Problem to work on
When you reach the line with "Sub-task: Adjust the", start repeating the lines exactly and keep going to the end of the records, but drop every picture.

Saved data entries

===

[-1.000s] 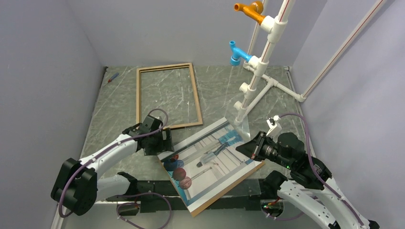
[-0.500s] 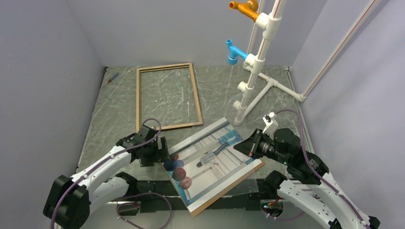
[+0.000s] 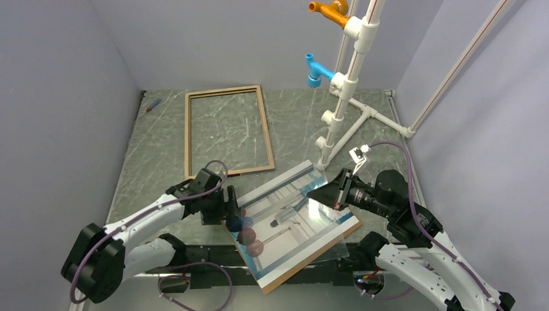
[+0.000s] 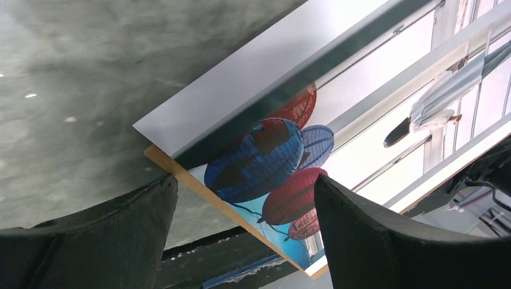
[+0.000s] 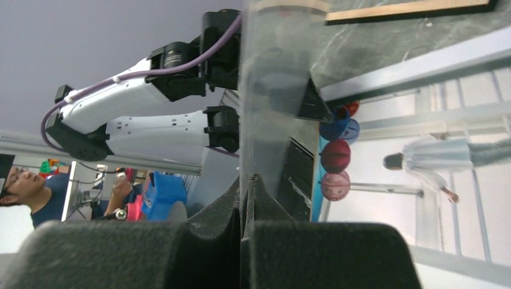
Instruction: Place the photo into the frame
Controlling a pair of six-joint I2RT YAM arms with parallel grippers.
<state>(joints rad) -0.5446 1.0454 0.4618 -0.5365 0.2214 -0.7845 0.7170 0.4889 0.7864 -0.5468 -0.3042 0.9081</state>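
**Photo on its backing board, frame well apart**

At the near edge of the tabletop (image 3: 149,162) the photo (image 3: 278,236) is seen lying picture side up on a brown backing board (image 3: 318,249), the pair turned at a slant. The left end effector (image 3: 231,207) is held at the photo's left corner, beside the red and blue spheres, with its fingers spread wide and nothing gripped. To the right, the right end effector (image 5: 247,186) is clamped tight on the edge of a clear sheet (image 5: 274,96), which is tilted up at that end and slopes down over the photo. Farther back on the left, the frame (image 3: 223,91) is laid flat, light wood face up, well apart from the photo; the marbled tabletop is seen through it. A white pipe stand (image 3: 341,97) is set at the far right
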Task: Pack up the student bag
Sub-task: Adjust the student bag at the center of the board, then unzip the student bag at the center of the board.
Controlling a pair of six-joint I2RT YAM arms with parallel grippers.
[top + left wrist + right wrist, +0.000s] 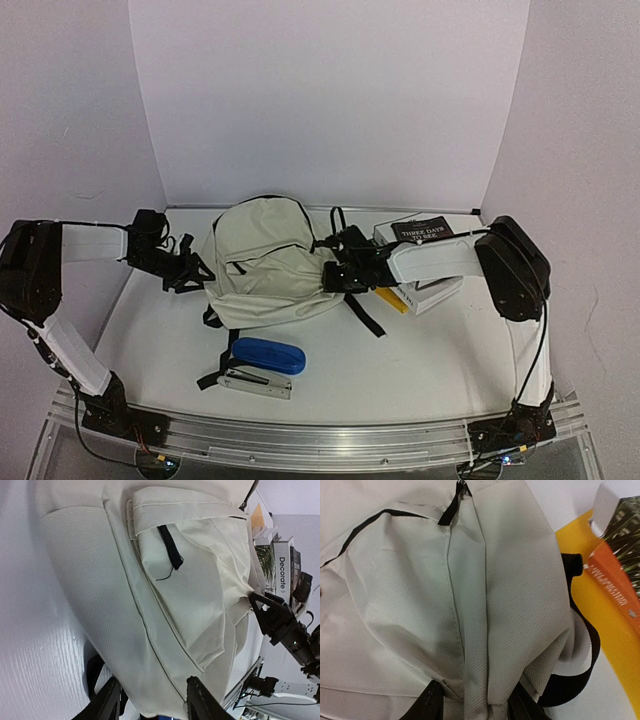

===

Reply to the exercise
Sub-task: Adjust the student bag at the center of the board, then unzip the student bag at the center of the board.
Controlling a pair of six-joint I2RT YAM arms with parallel grippers.
[top + left wrist + right wrist, +0.000s] 

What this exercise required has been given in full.